REQUIRED WORK: In the listing below, locate the line containing "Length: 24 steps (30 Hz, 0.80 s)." and the line containing "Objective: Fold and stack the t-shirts". Output both of them and every line between, exactly as written, and nothing more.

Start of Block

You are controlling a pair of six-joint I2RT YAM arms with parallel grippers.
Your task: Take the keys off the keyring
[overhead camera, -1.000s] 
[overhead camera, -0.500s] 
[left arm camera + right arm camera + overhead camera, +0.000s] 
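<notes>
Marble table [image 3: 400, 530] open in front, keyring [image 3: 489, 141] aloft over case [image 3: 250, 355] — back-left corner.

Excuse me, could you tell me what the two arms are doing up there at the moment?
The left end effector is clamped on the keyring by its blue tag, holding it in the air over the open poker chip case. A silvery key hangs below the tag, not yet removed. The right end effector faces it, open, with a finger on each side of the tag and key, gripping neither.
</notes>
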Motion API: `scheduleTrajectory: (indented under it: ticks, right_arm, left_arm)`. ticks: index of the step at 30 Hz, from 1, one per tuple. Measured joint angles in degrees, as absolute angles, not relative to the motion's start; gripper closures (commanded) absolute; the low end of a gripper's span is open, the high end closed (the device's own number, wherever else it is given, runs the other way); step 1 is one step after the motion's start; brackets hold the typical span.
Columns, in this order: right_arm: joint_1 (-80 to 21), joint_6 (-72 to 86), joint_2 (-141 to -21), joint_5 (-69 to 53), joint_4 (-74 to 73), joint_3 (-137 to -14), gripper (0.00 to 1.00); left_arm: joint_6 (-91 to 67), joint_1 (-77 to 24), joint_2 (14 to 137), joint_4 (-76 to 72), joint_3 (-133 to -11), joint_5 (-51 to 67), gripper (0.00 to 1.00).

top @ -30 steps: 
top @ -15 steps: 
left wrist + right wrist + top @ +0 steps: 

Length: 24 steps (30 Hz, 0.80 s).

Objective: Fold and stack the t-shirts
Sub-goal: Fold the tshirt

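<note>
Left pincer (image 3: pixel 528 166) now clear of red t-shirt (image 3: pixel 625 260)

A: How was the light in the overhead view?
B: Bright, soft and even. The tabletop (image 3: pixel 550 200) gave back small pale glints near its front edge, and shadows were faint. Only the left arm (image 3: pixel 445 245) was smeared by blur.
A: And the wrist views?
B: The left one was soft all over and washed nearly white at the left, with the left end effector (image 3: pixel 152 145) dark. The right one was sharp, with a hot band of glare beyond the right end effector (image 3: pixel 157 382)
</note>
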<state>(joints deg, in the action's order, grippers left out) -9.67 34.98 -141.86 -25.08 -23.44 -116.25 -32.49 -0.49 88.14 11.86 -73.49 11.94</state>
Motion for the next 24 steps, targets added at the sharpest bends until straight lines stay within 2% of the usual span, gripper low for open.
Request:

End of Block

TASK OUTPUT:
Length: 24 steps (30 Hz, 0.80 s).

Objective: Fold and stack the t-shirts

This finishes the response to the exercise.